President Brenda Austin Smith

par Brenda Austin-Smith

Lorsque l’administration de l’Université Laurentienne a demandé à se mettre à l’abri de ses créanciers en vertu de la Loi sur les arrangements avec les créanciers des compagnies (LACC) en février 2021, une onde de choc s’est fait sentir à la grandeur du pays. C’était la première fois qu’une institution publique demandait le même type d’égard accordé aux entreprises privées à but lucratif comme Sears, Canwest Global Communications Corp., Le Château et Toys "R" Us.

La LACC étant une mesure législative fédérale hostile, l’administration de l’Université Laurentienne a pu contourner les obligations relevant des conventions collectives des professeurs et du personnel de soutien de l’université, leur refusant une pleine indemnité de départ, écartant les griefs en suspens, et éviscérant les droits et les avantages sociaux. Dans l’ensemble, 195 professeurs et membres du personnel de soutien ont perdu leur emploi, un tiers des programmes a été éliminé, et les plans d’éducation de centaines d’étudiants ont été chamboulés ou complètement anéantis.

Nous savons aujourd’hui que cette situation n’aurait jamais dû se produire. L’administration opaque et incompétente est à blâmer, elle qui a stratégiquement choisi cette façon de se sortir des problèmes financiers plutôt que de se conformer aux normes du secteur et aux processus relevant des conventions collectives. Nous le savons parce que Bonnie Lysyk, la vérificatrice générale de l’Ontario, a publié un rapport préliminaire en avril sur l’insolvabilité de l’Université Laurentienne. Sa lecture est révoltante. Le rapport est cinglant dans son accusation contre une administration extraordinairement incompétente qui a mené à la perte d’une institution publique, refusant de partager des informations avec l’Association des professeures et professeurs (APPUL) de l’université sur ce qui se passait réellement.

Bonnie Lysyk relève des « dépenses en immobilisations peu réfléchies », la mauvaise gestion des affaires financières et des activités de l’université, et la « faible surveillance » exercée par le Conseil des gouverneurs comme étant les causes premières de cet échec. Mais son rapport va plus loin et aborde les accusations portées contre nos collègues voulant que les salaires des professeurs soient à l’origine de la crise. Faux, précise Bonnie Lysyk, dont l’équipe a constaté que la rémunération des professeurs ne dépassait pas « de façon significative » celle d’universités comparables.

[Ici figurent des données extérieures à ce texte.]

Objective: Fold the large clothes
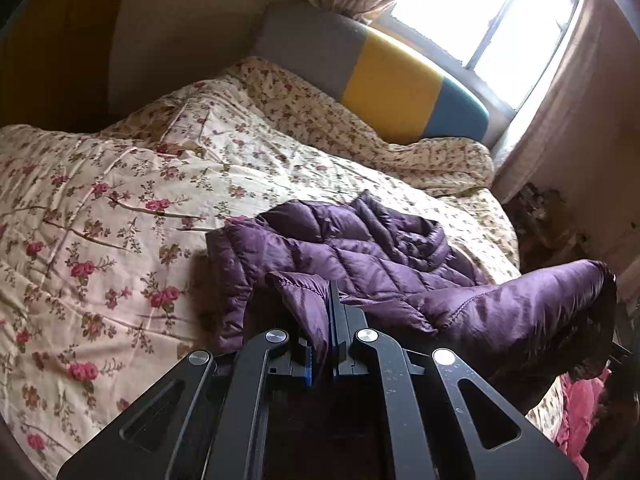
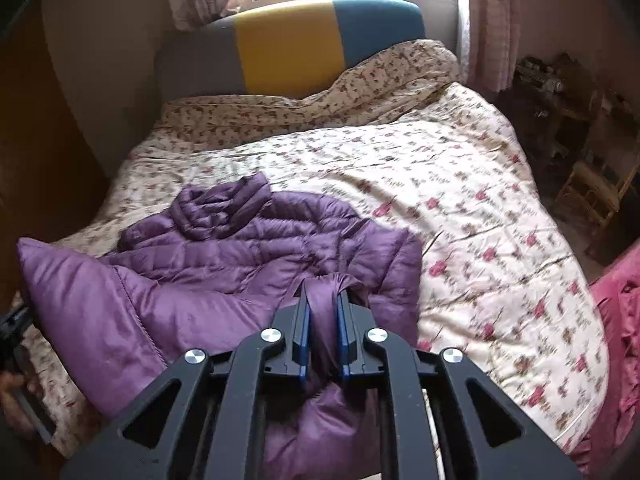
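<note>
Purple jacket (image 2: 248,240) lies at the foot edge of the bed (image 2: 460,200); left hand-held gripper (image 1: 329,300) is clenched on its hem, right hand-held gripper (image 2: 322,300) grasping bunched fabric.

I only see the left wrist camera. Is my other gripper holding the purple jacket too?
Observer: Yes. The right gripper has a bunch of the purple jacket pinched between its blue pads.
Operator: Is the bit it holds lying flat?
Observer: No, that part is gathered into a thick fold between the pads.
Operator: What's next to the bed over there?
Observer: A small wooden chair stands on the floor past the right edge of the floral quilt.
</note>
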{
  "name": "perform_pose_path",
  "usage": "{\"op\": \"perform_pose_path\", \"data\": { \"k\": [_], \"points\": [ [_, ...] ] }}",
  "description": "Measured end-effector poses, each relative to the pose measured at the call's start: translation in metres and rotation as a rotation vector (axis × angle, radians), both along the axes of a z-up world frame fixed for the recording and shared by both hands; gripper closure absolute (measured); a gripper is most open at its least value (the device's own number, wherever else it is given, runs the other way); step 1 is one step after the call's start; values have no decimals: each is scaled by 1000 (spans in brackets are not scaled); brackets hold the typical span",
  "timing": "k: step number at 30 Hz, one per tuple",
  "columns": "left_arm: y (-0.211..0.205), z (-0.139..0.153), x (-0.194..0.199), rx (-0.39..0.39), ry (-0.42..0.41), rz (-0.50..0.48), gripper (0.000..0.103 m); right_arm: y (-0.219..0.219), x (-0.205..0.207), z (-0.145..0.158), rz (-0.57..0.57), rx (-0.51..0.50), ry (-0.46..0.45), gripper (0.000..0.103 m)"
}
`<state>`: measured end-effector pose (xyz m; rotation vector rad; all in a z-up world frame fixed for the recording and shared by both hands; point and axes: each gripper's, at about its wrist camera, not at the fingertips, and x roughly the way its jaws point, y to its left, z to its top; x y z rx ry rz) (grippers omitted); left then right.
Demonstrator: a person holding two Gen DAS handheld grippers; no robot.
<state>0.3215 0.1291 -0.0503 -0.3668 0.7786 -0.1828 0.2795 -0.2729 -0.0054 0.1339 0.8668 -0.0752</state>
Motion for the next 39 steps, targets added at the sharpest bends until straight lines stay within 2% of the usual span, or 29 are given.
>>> {"op": "perform_pose_path", "data": {
  "k": [1, 3, 4, 6, 9, 11, 14, 17, 19, 20, 21, 26, 28, 30, 32, 36, 39],
  "points": [
    [0, -2, 4, 0, 10, 5, 97, 3, 5, 0, -5, -35, 2, 90],
    [0, -5, 13, 20, 22, 20, 97, 16, 17, -3, -6, -191, 7, 88],
    [-1, -7, 17, 32, 26, 22, 97, 26, 25, -7, -5, -301, 13, 89],
    [-5, -8, 25, 67, 35, 27, 97, 40, 34, -17, 18, -430, 12, 89],
    [-9, -13, 38, 110, 52, 34, 97, 52, 48, -37, 37, -555, 24, 89],
    [-10, -19, 47, 123, 80, 39, 97, 52, 63, -52, 37, -589, 53, 89],
    [-13, -29, 62, 137, 116, 41, 97, 49, 83, -73, 29, -585, 107, 88],
    [-14, -34, 70, 130, 134, 35, 95, 40, 98, -79, 16, -538, 134, 72],
    [-11, -36, 75, 116, 146, 29, 95, 32, 103, -71, -2, -504, 114, 49],
    [-8, -35, 77, 101, 144, 27, 95, 31, 104, -65, -9, -492, 91, 24],
    [-4, -35, 79, 75, 147, 27, 90, 29, 105, -58, -13, -473, 72, 19],
    [8, -28, 81, -26, 149, 50, 89, 15, 111, -21, -37, -403, 6, 16],
    [11, -23, 81, -58, 144, 49, 75, 10, 111, -7, -46, -372, -20, 15],
    [18, -16, 79, -111, 126, 57, 40, 7, 107, 4, -52, -352, -42, 14],
    [27, -6, 75, -126, 89, 97, 30, 7, 101, 13, -56, -345, -62, 12],
    [41, 5, 64, -122, 58, 116, 30, 9, 87, 13, -18, -338, -46, 12],
    [49, -5, 49, -109, 65, 108, 30, 14, 71, -9, 41, -353, 13, 12]
  ]
}}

La vérité, selon le rapport, est que « les salaires et les frais élevés des cadres supérieurs ont eu une incidence négative sur la situation financière de la Laurentienne ». Le nombre de cadres supérieurs à l’université était relativement plus élevé que dans la plupart des universités de l’Ontario, certains candidats aux postes de direction ont été embauchés « sans justification consignée clairement », et « les salaires des cadres supérieurs excédaient les limites fixées par la loi ». Par conséquent, entre 2010 et 2020, les coûts rattachés à la haute direction ont grimpé de 75 %.

Malgré cette rémunération excessive, le rapport suggère que la direction de l’Université Laurentienne a failli à la tâche : elle a refusé de coopérer avec l’APPUL, refusé de partager des informations cruciales au sujet de la situation financière de l’établissement qui l’ont amené à déposer une demande d’insolvabilité en vertu de la LACC, et tardé à traiter des griefs du syndicat, « y compris ceux dans lesquels la discrimination et le harcèlement sont allégués ».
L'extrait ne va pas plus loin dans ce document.